Directions ->
In the listing that follows, the range to quote begins at the line that has "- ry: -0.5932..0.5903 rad" and ends after the line that has "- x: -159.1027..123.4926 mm"; quote it verbatim and add nothing.

Record set ->
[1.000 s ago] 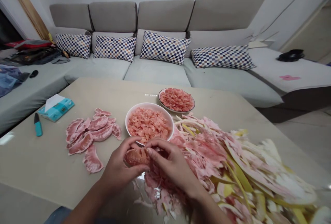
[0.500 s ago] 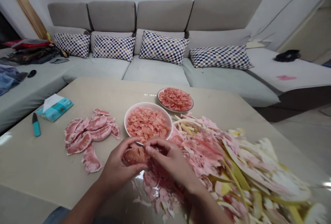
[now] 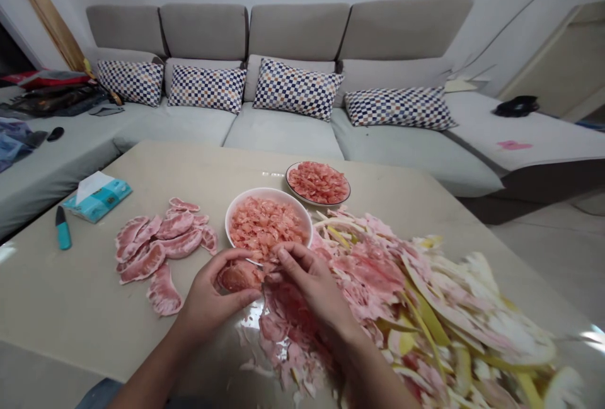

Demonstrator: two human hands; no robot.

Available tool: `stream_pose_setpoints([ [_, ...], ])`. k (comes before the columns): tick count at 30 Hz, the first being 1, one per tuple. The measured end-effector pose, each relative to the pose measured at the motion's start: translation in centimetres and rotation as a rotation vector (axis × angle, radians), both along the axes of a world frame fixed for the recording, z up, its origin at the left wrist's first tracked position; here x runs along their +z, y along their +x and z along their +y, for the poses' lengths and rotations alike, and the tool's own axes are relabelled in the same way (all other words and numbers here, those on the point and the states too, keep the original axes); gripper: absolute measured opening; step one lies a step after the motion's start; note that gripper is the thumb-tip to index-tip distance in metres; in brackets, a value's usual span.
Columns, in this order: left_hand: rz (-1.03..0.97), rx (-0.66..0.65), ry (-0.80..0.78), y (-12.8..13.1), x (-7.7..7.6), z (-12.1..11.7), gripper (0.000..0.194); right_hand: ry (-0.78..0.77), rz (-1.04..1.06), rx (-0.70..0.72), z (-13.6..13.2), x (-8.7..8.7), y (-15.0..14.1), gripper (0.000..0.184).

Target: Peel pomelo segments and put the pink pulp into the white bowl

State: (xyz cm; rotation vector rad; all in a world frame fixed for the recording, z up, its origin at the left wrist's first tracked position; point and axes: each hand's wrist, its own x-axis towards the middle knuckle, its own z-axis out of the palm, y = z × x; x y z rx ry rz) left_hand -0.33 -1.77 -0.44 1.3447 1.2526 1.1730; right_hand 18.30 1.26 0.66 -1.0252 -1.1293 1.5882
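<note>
My left hand curls around a pomelo segment with its pink flesh partly bared. Just right of it, the fingers of my right hand are pinched together at a small strip of pomelo membrane, partly hidden by the fingertips. Both hands are at the near rim of a white bowl filled with loose pink pomelo flesh. Below and right of my right hand lies a heap of membranes and peel. Several unpeeled pomelo segments rest on the table to the left.
Behind the bowl stands a dark-rimmed plate piled with pomelo flesh. A tissue pack and a teal-handled knife lie at the table's left. Beyond the table is a grey sofa with checked cushions.
My right hand has drawn slightly up and away from the segment, opening a gap between the hands. My left hand has shifted a little left with the segment. The view has moved slightly.
</note>
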Motion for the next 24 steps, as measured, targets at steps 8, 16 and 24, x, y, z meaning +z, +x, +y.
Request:
stream_pose_setpoints([
  [8,-0.218,-0.033,-0.074,-0.2,-0.6,0.7,0.040,0.174,-0.108,-0.105,0.7,-0.4,0.7,0.025],
  [16,-0.656,-0.090,-0.328,0.1,-0.4,1.0,0.042,0.666,-0.572,-0.093,0.5,-0.5,0.7,0.037],
  [24,-0.742,-0.151,-0.350,0.3,-0.1,1.1,0.039,0.693,-0.470,0.095,0.1,0.9,0.0,0.032],
])
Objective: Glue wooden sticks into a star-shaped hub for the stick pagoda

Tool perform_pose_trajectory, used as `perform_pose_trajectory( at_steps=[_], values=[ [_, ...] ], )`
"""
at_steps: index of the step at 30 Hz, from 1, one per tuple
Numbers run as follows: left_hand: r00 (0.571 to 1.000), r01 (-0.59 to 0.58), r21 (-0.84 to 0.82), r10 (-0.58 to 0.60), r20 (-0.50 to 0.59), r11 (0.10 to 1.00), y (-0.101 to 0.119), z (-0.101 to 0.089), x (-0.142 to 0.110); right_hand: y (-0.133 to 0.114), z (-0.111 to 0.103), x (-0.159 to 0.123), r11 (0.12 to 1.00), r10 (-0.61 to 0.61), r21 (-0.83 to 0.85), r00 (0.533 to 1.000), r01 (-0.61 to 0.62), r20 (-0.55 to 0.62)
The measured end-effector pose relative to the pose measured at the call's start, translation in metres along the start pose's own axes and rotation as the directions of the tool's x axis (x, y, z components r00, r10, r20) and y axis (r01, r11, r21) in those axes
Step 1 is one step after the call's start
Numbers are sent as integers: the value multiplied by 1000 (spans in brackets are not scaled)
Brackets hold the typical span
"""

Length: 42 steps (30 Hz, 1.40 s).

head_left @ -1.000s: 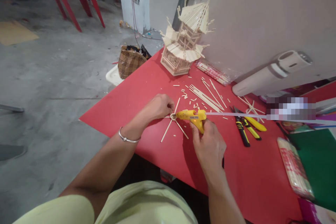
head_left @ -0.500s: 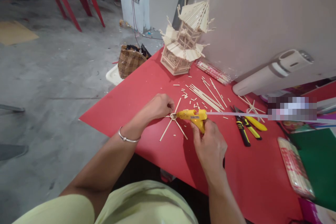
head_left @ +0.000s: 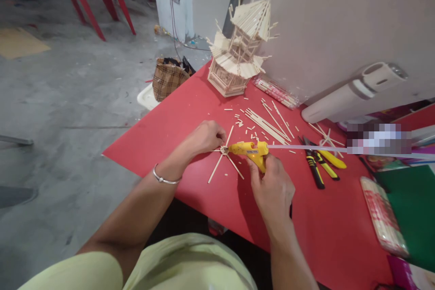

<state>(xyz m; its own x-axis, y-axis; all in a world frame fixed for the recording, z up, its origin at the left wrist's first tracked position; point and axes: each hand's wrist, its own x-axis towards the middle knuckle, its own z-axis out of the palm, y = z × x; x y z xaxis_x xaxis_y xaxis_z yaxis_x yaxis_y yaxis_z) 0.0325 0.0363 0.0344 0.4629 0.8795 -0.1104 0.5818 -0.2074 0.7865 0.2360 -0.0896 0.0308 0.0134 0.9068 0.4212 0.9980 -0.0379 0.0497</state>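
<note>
My right hand point(head_left: 273, 183) is wrapped round the handle of a yellow hot glue gun point(head_left: 251, 149), a long clear glue stick point(head_left: 306, 147) running out of its back. The gun's nozzle touches or almost touches the hub of a star-shaped frame of wooden sticks point(head_left: 218, 168) lying on the red table point(head_left: 163, 131). Just beyond the hub, my left hand point(head_left: 208, 137) is closed with its fingertips pinched together, partly covering the frame's left side. What those fingertips hold, if anything, is too small to make out.
A stick-built pagoda point(head_left: 234, 54) stands at the back. Loose sticks point(head_left: 267, 126) and short cut pieces lie beyond the frame. Black-and-yellow pliers point(head_left: 316, 163), a second stick star point(head_left: 326, 138), a white tumbler point(head_left: 353, 93) and packed sticks point(head_left: 384, 215) are on the right.
The stick frame shifts very slightly near the nozzle. Both hands and the glue gun stay almost in place.
</note>
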Motion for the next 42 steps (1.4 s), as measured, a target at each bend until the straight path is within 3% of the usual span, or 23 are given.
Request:
perform_pose_trajectory(
  at_steps=[20, 42],
  values=[
    [1000, 1, 16, -1, 9, 1000, 1, 1, 0, -3, 0, 1, 1000, -6, 20, 1000, 6, -17],
    [1000, 3, -11, -3, 3, 1000, 1, 1, 2, -3, -1, -2, 995, 59, 78, 997, -62, 48]
  ],
)
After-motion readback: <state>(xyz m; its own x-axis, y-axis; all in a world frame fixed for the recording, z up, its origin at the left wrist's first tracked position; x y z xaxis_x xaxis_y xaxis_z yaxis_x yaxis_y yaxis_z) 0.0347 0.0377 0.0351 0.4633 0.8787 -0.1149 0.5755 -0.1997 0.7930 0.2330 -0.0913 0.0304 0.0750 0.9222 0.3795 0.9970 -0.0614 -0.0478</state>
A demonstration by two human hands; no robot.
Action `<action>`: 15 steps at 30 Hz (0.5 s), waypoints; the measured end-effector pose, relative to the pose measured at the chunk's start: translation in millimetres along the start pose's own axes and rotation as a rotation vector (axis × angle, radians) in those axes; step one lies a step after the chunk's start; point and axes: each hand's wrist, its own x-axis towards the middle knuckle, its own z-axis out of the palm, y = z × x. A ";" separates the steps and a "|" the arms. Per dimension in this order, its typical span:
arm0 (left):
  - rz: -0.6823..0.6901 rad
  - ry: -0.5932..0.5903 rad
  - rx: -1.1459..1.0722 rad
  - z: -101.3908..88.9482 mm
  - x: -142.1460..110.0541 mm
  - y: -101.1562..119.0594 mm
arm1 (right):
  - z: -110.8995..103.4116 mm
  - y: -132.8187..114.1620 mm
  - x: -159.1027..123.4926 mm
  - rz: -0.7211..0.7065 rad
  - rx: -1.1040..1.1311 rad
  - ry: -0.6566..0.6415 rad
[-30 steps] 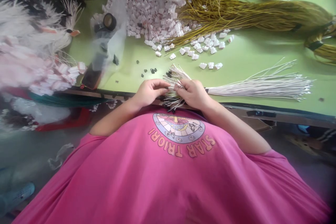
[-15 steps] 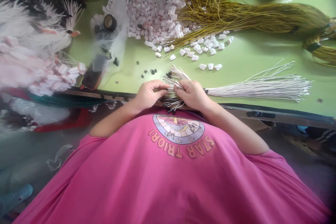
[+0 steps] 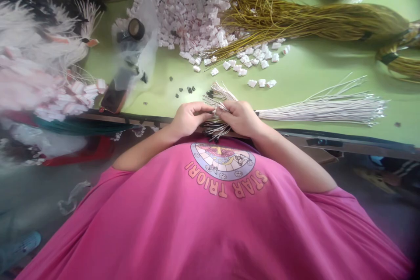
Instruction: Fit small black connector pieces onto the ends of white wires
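Note:
A bundle of white wires [image 3: 315, 109] lies along the table's front edge, its near ends fanned out between my hands. My right hand [image 3: 241, 118] is closed around the bundle near that fanned end, thumb and fingers pinching wires. From the left, my left hand [image 3: 190, 118] reaches in with thumb and fingertips pinched together among the wire tips. What exactly sits between those fingertips is too small to make out. Black connectors show on some wire ends, above and below the fingers. Several small loose black connectors [image 3: 189, 90] lie on the table just beyond my left hand.
A heap of white connectors [image 3: 193, 17] and yellow wires [image 3: 315, 19] spread across the back of the green table [image 3: 157, 98]. On the left are a tape roll [image 3: 136, 29] on a plastic bag, a phone [image 3: 114, 94] and bunched white wires with connectors [image 3: 65, 83].
My left hand has shifted slightly right, its fingertips closer to my right thumb. My right hand keeps its hold on the wires.

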 end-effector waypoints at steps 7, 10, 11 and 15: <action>0.163 0.013 0.167 3.0 1.6 -4.9 | 0.6 0.1 -0.1 -0.015 -0.012 -0.022; 0.289 -0.020 0.336 -3.9 -1.3 -3.0 | 1.2 2.4 -1.0 -0.041 0.018 0.008; 0.349 -0.062 0.404 -7.2 -3.0 -2.1 | 1.2 3.1 -1.3 -0.060 0.039 0.034; 0.562 -0.337 0.528 -19.8 -12.8 -2.3 | -1.2 3.1 -2.1 -0.132 0.106 0.092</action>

Response area ->
  - ry: -0.5932..0.5903 rad
  - rx: -1.1459..1.0722 rad
  - z: -101.3908..88.9482 mm
  - x: -142.1460..110.0541 mm
  - y: -101.1562..119.0594 mm
arm1 (right):
  - z: -110.8995..103.4116 mm
  - y: -132.8187..114.1620 mm
  - x: -159.1027..123.4926 mm

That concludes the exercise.